轻水没想到她们这么快就决定了日子,没事的时候帮着她一起在家里收拾,提前把自己准备的绸缎料子给了蕙心,让她随便做成都行。其实时间还是有些匆匆忙忙的,但是蕙心脸上还是止不住的喜意。
天气开始热了,晚上一起在轻水这边的院子里乘凉,院子中心线靠右的地方种着一颗紫薇树,这棵树已经有些年头了,粗壮的枝头挡住一片片星光,轻水窝在躺椅里外头看向蕙心,手里的扇子还慢悠悠的摇个不停,“下周是不是就该提前准备酒席了?亲戚都通知了吗?”
蕙心躺在竹床上,这种竹床全身都是竹子做的,抛光打磨好夏天睡着特别凉快,而且又轻巧方便搬动,双手垫在后面枕着头,“嗯,和于昊一块已经挑好菜色了,我这边又没什么人,就小姨一家,”说到她小姨就忍不住叹了口气,“还没通知我小姨呢,她还没见过于昊不知道到时候会不会又要说些乱七八糟的,除了你和厂里的几个人其他的都是他那边的人了。”
不知道她想到了什么,不经意的笑了出来,“本来以为他那边要来许多人呢,还打算那天借用你这边的院子呢,中间门打开连着两个院子,地方大一点,结果这么一通闹下来于昊就说那些七大姑八大姨的不请了,他家那边又不摆桌估计他父母也觉得没面子也没说什么,现在随便在我那边院子里摆上几桌就够了。”
现在三年自然灾害也没过去几年,家家户户日子也是刚有起色,尤其是孩子多人口多的家里还不都是勒紧裤腰带过日子,份子钱随的都少,酒席上菜色也是简单家常几个菜,就是敞开肚皮吃一顿。
轻水嗤笑一声,“难道不是他们自己搞出来的吗?这时候觉得没面子了,当时想占便宜的时候厚脸皮的很呢。”
当时于昊在家里人都在的时候提出要分家的时候,他爸妈可是狠狠的震了一下,他大哥倒是没觉得什么反正分家了爸妈还是和他住一块,他爸用他二哥还没回来怎么分家的理由劝他。
于昊就直接堵回去了,“只是把我一个人分出去和他有什么关系,难道我还要养比自己大那么多的哥哥吗?”
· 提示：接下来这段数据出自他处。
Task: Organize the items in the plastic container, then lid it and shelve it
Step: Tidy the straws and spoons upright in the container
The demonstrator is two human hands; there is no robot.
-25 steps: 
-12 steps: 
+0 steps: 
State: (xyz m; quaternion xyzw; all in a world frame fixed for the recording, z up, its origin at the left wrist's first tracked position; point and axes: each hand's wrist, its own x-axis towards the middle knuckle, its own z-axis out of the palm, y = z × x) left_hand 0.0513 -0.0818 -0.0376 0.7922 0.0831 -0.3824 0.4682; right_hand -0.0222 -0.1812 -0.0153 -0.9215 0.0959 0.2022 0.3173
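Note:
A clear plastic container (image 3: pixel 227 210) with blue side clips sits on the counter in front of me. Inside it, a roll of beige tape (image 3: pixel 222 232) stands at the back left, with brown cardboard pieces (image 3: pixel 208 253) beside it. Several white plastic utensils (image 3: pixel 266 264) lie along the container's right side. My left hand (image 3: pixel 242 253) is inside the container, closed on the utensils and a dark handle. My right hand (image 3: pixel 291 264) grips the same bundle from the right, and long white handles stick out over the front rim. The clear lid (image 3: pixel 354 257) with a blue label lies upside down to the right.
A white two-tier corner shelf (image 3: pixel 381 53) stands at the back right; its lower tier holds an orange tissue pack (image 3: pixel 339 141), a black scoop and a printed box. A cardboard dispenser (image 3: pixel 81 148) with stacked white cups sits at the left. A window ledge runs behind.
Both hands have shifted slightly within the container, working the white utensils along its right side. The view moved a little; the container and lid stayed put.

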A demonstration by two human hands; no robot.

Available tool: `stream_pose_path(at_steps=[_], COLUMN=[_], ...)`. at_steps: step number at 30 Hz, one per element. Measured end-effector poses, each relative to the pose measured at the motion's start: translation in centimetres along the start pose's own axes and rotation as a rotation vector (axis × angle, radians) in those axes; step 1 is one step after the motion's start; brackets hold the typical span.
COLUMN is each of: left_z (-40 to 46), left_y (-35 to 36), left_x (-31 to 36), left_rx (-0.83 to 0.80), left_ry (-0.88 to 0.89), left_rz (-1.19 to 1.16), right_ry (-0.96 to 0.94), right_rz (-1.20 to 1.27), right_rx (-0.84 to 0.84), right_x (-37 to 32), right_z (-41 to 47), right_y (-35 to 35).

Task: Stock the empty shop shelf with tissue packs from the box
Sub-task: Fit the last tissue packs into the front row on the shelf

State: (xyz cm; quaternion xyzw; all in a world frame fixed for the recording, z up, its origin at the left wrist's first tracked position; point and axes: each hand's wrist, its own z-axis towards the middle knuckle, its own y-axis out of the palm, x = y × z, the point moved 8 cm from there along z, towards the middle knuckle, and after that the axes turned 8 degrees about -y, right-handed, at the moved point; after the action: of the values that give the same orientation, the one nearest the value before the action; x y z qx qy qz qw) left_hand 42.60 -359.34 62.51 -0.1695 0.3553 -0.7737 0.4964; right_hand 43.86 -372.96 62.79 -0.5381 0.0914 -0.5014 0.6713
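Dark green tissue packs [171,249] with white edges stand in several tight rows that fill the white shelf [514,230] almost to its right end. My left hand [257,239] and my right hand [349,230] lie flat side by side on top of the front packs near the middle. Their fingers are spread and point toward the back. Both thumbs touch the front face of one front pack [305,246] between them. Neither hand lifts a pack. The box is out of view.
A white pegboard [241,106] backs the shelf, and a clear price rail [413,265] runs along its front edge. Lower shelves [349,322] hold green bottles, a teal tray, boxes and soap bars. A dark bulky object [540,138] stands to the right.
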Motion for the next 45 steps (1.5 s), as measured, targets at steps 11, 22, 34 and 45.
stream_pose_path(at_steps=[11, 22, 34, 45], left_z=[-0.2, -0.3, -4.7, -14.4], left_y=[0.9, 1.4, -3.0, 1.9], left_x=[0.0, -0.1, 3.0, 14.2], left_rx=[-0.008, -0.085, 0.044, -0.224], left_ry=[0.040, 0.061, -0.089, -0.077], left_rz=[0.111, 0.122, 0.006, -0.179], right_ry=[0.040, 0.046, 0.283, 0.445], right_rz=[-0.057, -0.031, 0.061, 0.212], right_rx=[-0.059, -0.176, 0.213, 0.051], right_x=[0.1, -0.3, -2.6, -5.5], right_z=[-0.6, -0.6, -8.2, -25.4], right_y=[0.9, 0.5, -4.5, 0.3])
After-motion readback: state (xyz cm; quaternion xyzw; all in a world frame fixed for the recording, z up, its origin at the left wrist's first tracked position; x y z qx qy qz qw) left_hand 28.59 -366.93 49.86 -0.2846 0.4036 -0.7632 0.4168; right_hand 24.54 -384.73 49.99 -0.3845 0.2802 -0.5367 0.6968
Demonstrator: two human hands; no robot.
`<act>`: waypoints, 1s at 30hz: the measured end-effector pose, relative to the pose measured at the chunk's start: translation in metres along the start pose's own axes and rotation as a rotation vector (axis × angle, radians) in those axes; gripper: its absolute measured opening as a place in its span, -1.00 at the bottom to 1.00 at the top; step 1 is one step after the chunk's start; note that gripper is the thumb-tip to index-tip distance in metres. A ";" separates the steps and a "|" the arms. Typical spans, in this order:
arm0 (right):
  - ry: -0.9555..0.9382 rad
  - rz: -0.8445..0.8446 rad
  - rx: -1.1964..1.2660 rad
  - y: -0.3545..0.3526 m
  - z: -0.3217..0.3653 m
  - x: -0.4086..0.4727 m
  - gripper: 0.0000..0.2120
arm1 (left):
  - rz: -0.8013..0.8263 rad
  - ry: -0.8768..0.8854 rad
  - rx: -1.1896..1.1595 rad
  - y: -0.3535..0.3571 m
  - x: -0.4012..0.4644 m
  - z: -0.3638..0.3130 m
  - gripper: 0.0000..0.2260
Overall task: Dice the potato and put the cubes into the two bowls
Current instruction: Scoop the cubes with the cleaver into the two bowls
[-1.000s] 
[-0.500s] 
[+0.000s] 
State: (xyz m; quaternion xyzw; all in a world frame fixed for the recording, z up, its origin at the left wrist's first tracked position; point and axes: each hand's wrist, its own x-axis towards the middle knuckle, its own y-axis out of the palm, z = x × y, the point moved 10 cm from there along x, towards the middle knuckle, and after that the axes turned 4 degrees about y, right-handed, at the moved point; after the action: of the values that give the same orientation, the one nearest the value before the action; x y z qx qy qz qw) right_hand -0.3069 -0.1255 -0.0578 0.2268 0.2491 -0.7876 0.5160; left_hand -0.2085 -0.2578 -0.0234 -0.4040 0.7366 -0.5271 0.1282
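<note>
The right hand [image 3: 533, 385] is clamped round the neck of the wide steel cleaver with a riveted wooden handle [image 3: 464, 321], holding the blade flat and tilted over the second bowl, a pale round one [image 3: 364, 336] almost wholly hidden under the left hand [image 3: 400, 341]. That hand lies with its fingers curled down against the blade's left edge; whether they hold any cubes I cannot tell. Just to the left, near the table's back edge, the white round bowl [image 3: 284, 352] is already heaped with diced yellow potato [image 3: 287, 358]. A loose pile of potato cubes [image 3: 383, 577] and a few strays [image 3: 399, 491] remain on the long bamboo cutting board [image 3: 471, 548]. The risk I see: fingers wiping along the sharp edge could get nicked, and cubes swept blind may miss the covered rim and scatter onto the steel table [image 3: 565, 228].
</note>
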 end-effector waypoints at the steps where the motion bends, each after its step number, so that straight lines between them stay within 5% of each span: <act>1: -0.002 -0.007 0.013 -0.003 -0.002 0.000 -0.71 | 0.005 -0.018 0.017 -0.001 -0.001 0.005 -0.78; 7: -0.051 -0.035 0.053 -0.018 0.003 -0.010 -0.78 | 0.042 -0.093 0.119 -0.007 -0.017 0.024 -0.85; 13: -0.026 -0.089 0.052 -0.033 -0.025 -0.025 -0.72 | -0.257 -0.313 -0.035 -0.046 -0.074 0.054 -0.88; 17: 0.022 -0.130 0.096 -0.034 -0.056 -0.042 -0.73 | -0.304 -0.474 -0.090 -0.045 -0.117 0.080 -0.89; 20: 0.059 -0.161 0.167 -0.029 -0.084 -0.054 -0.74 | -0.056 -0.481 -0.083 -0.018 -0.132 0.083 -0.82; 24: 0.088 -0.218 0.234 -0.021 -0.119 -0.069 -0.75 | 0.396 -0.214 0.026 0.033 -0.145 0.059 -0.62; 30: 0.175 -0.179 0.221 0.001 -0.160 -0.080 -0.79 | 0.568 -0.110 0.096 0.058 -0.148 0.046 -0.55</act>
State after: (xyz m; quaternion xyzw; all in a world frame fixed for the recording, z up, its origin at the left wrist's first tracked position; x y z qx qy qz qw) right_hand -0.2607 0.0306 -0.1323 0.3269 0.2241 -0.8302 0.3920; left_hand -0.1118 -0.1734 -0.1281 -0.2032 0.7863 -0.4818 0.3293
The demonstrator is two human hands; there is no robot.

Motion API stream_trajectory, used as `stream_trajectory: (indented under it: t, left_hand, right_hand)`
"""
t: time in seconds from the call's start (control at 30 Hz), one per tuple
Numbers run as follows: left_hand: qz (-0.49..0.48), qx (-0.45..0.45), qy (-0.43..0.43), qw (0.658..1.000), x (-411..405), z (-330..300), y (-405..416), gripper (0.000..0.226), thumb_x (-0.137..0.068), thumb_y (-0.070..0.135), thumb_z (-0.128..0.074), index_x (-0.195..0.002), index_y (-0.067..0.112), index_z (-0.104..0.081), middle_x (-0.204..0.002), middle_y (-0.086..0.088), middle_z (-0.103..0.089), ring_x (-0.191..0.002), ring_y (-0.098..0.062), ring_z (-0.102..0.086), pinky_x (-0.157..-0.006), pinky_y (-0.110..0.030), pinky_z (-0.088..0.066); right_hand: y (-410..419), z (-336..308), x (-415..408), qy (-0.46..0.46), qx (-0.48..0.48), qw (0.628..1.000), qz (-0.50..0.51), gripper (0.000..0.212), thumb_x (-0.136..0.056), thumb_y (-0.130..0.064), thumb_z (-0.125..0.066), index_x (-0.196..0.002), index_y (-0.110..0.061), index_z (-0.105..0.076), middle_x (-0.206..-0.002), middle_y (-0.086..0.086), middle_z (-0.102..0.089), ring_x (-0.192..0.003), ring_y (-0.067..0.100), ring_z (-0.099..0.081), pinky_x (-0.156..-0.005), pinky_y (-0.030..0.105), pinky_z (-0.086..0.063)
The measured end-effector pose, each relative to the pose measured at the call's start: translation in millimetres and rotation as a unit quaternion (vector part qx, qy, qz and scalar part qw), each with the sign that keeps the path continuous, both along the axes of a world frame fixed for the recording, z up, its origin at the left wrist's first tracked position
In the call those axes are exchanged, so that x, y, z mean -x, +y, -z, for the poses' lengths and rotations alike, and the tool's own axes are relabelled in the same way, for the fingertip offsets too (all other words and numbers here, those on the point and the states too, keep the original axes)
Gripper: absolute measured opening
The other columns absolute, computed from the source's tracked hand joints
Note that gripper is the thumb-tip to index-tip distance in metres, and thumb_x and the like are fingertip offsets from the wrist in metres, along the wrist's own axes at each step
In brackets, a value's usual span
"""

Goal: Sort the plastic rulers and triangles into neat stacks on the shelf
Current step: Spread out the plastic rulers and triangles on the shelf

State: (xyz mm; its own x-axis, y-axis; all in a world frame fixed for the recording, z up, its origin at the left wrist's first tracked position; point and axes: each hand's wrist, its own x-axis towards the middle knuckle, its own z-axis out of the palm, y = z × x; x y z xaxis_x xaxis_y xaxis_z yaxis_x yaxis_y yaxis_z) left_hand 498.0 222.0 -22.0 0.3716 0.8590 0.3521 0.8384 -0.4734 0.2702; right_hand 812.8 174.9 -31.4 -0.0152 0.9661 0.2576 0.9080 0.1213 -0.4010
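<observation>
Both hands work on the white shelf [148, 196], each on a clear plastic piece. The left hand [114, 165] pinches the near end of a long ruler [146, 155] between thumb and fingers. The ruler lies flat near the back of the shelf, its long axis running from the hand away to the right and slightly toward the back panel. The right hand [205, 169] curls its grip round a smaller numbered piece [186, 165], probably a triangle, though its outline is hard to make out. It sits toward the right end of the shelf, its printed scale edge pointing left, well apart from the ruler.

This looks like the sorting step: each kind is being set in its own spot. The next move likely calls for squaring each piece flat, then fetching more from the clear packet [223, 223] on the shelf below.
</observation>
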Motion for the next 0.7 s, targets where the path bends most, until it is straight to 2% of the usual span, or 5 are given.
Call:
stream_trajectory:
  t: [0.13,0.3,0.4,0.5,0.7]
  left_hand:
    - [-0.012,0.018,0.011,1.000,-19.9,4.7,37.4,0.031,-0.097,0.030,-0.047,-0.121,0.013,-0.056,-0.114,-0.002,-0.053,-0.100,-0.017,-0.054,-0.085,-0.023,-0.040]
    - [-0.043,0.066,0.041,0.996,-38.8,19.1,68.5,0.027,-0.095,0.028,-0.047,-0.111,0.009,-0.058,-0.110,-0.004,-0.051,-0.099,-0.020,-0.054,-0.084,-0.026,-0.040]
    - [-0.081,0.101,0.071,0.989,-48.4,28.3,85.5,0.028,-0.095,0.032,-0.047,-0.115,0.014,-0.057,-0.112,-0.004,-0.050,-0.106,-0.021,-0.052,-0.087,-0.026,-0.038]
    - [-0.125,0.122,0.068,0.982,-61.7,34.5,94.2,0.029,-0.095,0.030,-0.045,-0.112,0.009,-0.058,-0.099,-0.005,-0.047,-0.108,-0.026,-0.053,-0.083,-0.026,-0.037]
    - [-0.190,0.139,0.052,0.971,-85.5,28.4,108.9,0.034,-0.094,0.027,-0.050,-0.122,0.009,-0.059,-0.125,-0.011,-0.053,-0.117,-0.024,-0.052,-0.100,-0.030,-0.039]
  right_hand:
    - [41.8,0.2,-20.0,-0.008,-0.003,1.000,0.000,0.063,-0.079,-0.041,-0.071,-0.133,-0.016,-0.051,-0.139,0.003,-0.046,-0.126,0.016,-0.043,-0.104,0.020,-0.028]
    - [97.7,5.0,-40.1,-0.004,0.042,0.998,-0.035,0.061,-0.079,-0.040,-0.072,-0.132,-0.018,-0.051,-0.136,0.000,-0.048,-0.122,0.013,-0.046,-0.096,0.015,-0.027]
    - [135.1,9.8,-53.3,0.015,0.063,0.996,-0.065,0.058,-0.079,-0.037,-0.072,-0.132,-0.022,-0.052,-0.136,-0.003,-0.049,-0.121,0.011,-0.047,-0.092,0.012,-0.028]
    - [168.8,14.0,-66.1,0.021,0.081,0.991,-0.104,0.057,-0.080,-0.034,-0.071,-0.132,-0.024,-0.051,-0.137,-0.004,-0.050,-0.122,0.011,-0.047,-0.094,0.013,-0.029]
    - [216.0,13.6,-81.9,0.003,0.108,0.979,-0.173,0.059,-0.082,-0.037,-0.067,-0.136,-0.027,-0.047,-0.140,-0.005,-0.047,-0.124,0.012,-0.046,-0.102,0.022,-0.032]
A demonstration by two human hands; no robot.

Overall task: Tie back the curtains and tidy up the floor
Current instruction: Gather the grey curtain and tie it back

于母看不惯他说的那么难听,正打算质问他,结果于昊表示我还可以更难听。
他把一条条的都摆出来,直言自己和入赘没啥区别了,以后一个月给他们五块钱养老钱,没事的话就当作亲戚一样来往吧,这边的酒席也不用摆了,结婚也是直接在那边结就行了。
他爸妈没想到自己一向乖巧的小儿子居然这么绝情,这是要和他们断往来啊,于昊懒得看他们一副控诉的样子直接拍拍屁股走了,给他们气了个倒仰。